▸ **Task goal**: Could you set down exactly the lines in the records below between the line holding "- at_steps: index" and the line holding "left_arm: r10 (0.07", inclusive?

___ Dataset records

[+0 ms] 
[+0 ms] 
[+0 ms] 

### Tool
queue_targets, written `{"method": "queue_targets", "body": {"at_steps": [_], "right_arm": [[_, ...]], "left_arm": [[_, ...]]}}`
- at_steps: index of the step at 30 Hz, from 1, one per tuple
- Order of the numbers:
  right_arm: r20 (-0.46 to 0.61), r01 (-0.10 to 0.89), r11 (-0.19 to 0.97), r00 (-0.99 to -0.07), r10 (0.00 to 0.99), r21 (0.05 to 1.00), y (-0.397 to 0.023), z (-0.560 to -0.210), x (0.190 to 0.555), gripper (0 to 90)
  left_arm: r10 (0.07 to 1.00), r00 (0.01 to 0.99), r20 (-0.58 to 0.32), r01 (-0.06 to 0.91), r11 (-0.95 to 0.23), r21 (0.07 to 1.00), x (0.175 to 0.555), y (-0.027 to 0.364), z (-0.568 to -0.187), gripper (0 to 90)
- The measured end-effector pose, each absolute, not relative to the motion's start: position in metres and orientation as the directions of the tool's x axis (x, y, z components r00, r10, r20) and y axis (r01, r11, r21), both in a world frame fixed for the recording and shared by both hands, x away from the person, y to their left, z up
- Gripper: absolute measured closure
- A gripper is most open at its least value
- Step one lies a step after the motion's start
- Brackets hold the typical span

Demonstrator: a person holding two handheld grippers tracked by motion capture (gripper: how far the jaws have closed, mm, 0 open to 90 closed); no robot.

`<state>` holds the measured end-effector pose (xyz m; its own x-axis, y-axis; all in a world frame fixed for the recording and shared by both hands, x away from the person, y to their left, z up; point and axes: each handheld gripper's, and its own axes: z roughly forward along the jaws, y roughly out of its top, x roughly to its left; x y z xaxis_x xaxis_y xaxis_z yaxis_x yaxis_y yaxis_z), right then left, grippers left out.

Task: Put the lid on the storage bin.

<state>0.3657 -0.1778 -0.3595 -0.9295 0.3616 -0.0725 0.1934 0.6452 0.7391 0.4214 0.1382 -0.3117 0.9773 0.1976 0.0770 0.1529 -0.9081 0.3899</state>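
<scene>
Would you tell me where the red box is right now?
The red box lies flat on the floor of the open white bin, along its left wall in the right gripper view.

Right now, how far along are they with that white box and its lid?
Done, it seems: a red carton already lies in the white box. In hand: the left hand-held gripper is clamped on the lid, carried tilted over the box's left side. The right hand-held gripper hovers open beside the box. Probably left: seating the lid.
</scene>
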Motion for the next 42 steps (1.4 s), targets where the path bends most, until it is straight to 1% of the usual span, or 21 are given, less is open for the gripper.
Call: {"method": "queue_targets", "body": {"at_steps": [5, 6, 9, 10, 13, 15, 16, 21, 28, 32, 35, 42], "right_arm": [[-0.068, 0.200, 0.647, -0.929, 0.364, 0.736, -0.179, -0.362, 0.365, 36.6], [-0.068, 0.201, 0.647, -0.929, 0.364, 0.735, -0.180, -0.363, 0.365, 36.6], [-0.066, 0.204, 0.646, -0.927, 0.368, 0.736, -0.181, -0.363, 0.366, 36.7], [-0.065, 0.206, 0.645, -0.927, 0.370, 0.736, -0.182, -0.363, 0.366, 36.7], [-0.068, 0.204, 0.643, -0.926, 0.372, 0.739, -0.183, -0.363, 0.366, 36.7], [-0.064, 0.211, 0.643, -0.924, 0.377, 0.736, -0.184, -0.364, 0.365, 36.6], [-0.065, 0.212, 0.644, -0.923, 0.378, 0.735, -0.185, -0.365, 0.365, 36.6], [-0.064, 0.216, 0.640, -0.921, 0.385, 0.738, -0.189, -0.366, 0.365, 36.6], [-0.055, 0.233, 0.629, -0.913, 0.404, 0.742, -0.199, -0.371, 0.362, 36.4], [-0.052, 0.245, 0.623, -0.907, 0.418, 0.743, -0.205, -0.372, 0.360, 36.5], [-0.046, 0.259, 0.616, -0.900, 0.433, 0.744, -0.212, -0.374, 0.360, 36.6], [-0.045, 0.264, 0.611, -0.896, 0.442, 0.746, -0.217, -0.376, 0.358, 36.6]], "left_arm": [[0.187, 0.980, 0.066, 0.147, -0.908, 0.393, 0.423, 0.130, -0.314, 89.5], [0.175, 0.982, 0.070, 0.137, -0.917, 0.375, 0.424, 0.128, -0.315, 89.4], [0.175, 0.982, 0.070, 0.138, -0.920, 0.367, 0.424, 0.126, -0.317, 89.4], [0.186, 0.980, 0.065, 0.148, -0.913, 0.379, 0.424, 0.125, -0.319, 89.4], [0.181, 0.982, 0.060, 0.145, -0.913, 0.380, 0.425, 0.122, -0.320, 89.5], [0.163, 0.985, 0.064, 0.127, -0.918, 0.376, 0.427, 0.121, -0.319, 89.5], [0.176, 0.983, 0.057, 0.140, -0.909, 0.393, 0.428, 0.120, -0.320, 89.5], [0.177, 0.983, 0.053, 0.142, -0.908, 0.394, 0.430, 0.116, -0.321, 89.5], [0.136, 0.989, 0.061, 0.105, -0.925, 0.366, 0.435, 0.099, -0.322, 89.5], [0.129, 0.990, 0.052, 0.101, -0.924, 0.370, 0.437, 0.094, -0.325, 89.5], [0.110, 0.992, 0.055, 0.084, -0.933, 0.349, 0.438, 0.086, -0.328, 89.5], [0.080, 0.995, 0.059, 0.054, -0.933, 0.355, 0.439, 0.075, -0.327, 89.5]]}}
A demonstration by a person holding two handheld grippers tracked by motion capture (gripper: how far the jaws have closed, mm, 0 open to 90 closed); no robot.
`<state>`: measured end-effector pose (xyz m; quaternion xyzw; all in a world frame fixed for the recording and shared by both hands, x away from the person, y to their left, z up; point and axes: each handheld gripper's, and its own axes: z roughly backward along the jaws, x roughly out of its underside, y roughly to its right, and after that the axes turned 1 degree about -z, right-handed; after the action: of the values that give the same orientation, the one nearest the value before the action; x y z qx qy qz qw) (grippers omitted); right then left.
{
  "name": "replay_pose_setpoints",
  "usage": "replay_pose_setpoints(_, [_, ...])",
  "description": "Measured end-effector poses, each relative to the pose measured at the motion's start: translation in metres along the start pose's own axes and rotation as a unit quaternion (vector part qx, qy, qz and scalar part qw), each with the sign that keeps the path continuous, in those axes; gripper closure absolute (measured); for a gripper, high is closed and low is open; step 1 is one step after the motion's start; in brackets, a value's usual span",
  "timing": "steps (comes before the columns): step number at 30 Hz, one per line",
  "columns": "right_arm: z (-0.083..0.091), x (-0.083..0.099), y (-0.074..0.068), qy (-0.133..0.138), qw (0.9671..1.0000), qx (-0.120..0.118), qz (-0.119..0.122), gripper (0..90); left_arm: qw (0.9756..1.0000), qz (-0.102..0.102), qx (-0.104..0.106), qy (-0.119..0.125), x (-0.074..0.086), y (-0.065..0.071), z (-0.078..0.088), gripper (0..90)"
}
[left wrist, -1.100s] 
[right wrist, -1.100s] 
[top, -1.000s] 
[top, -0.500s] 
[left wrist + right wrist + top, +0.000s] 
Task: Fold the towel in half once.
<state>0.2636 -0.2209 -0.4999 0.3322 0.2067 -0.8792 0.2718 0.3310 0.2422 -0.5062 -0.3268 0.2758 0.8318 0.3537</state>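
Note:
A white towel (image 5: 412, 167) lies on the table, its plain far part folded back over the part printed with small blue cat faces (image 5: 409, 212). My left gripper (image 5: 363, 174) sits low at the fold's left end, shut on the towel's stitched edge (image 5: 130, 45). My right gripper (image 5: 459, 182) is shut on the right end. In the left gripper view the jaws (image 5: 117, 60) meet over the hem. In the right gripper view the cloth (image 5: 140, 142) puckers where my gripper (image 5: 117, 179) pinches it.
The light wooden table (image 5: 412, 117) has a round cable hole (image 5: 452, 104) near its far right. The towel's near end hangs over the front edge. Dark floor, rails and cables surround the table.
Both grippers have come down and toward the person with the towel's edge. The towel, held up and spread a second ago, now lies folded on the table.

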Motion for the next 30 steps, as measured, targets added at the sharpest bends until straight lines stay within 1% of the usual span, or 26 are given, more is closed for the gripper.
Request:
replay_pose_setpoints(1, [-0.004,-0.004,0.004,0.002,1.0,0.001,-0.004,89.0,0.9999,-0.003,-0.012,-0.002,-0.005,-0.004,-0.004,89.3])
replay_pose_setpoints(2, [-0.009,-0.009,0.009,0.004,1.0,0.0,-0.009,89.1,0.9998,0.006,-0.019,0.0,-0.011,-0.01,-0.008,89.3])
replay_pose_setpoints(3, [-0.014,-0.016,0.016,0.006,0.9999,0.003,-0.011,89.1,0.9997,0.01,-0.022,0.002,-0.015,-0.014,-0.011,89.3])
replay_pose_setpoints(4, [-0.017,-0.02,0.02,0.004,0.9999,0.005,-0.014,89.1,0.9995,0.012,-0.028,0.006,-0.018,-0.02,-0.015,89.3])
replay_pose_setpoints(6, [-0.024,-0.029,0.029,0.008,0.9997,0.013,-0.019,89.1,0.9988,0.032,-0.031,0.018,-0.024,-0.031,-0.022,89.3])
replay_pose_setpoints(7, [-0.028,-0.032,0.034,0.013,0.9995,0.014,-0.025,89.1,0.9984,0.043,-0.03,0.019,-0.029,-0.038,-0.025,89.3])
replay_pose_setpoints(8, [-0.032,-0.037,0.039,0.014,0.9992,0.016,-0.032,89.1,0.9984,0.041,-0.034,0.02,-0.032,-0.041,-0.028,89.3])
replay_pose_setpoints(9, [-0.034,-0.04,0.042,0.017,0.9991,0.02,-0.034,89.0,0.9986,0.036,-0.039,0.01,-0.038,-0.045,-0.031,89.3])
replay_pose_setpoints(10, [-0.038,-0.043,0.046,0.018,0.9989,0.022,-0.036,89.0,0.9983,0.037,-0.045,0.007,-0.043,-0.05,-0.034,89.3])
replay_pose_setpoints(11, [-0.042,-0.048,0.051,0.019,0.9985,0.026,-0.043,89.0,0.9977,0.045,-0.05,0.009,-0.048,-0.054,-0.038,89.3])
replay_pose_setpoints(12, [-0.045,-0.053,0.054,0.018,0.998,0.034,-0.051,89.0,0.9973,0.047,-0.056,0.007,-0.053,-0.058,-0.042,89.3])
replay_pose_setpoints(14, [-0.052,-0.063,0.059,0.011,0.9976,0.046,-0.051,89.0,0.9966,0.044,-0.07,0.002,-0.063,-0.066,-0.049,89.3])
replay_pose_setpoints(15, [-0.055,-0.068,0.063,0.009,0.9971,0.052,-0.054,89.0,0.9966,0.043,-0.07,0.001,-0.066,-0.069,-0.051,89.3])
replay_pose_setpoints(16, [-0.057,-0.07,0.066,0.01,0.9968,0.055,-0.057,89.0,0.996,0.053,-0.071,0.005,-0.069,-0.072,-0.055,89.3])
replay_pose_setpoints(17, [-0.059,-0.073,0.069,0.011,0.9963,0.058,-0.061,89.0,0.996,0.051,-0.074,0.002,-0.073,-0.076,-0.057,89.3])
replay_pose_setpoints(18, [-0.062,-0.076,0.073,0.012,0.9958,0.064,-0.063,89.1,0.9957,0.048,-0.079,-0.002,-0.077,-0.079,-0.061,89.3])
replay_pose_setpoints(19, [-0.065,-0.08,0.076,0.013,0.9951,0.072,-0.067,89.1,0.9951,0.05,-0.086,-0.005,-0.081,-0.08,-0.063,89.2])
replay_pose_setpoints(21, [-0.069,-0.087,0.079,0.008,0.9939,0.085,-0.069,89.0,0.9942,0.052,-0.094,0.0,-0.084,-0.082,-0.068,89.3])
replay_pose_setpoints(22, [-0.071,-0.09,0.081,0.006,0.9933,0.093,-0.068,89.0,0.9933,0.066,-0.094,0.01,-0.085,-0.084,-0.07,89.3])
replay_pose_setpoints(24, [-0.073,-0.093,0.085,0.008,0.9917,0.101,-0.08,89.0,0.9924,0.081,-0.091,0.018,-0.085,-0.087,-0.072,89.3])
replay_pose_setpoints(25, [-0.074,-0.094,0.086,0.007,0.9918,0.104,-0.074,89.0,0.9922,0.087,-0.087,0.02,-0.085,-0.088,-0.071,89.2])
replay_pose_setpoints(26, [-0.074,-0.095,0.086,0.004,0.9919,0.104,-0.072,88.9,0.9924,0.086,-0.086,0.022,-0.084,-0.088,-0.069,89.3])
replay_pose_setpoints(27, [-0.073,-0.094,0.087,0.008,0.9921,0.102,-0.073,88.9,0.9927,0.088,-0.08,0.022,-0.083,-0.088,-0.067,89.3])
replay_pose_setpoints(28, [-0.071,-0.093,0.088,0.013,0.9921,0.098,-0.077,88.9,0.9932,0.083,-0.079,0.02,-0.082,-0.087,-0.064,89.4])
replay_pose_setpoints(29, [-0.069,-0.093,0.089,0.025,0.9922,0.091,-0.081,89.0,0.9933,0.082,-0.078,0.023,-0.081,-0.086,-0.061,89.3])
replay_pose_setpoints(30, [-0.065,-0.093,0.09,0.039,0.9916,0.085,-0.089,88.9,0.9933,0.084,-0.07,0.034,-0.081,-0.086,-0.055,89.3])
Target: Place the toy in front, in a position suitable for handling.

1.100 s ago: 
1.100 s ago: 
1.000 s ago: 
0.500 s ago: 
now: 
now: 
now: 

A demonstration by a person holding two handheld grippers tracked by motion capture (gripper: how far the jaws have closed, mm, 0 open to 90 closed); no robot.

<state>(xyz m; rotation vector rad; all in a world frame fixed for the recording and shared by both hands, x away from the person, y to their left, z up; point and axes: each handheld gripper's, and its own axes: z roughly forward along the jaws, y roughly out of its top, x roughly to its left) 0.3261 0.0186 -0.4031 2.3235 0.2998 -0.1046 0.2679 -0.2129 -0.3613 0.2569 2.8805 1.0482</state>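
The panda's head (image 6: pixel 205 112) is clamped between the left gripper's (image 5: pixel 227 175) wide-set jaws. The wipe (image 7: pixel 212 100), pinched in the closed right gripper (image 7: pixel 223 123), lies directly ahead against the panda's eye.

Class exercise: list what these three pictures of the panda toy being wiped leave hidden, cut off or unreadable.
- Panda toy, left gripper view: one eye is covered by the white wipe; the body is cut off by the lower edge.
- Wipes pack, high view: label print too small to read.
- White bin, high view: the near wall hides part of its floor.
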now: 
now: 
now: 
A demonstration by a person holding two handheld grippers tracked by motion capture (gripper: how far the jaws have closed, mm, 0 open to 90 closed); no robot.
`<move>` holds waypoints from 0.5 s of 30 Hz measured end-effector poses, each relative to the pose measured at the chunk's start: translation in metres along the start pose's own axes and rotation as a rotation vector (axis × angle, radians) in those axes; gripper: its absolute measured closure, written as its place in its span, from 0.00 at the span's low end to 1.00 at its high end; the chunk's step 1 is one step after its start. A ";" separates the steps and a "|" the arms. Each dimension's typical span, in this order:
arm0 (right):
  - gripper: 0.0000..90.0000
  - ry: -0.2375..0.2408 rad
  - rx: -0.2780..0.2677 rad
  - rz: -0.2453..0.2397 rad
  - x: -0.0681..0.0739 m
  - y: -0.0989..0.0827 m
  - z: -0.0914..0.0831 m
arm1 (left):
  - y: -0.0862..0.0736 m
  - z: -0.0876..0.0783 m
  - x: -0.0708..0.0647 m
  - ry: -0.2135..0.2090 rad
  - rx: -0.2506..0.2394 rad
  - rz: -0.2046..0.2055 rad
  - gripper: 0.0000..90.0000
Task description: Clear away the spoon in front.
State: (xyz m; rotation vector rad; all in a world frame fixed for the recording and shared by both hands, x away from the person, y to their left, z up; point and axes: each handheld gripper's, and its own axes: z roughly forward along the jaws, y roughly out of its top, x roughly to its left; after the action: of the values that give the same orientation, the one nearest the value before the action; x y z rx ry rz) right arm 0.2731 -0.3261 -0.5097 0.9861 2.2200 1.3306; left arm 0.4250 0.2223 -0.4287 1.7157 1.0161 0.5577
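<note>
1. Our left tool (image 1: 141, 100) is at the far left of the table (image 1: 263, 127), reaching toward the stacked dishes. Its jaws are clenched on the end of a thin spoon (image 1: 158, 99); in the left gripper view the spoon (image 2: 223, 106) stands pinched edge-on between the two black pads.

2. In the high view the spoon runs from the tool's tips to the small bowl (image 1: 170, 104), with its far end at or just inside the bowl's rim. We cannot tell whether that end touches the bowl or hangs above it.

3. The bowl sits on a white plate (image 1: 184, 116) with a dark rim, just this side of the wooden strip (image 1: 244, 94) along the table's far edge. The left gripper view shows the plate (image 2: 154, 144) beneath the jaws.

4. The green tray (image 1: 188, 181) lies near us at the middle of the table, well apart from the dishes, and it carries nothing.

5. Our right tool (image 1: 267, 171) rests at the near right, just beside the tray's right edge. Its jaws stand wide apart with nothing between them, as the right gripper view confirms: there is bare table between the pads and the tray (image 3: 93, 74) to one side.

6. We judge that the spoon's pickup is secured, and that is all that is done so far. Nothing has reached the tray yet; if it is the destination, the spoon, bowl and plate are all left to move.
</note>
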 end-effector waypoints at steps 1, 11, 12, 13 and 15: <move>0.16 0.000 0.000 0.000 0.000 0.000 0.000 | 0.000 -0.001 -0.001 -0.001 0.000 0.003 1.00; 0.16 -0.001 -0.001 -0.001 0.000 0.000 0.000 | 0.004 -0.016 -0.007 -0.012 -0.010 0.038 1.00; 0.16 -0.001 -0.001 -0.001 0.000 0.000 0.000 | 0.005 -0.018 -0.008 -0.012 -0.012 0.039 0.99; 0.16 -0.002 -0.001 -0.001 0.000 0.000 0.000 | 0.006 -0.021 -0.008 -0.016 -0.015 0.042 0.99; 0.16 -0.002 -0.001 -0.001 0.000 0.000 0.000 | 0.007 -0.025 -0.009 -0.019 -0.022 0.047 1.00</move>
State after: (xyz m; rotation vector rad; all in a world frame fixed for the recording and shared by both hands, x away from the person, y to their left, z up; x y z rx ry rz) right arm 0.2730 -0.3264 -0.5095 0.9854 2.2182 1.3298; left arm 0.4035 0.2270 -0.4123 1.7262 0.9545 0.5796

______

▸ **Problem solution**:
- at_steps: index of the step at 30 Hz, from 1, one per tuple
- Order of the numbers:
  right_arm: r20 (-0.46 to 0.61), r01 (-0.10 to 0.89), r11 (-0.19 to 0.97), r00 (-0.99 to -0.07), r10 (0.00 to 0.99), r21 (0.05 to 1.00), y (-0.397 to 0.023), z (-0.560 to -0.210), x (0.190 to 0.555), gripper (0 to 90)
  left_arm: r10 (0.07 to 1.00), r00 (0.01 to 0.99), r20 (-0.58 to 0.32), r01 (-0.06 to 0.91), r11 (-0.95 to 0.23), r21 (0.07 to 1.00), x (0.175 to 0.555), y (-0.027 to 0.364), z (-0.568 to -0.187), gripper (0 to 90)

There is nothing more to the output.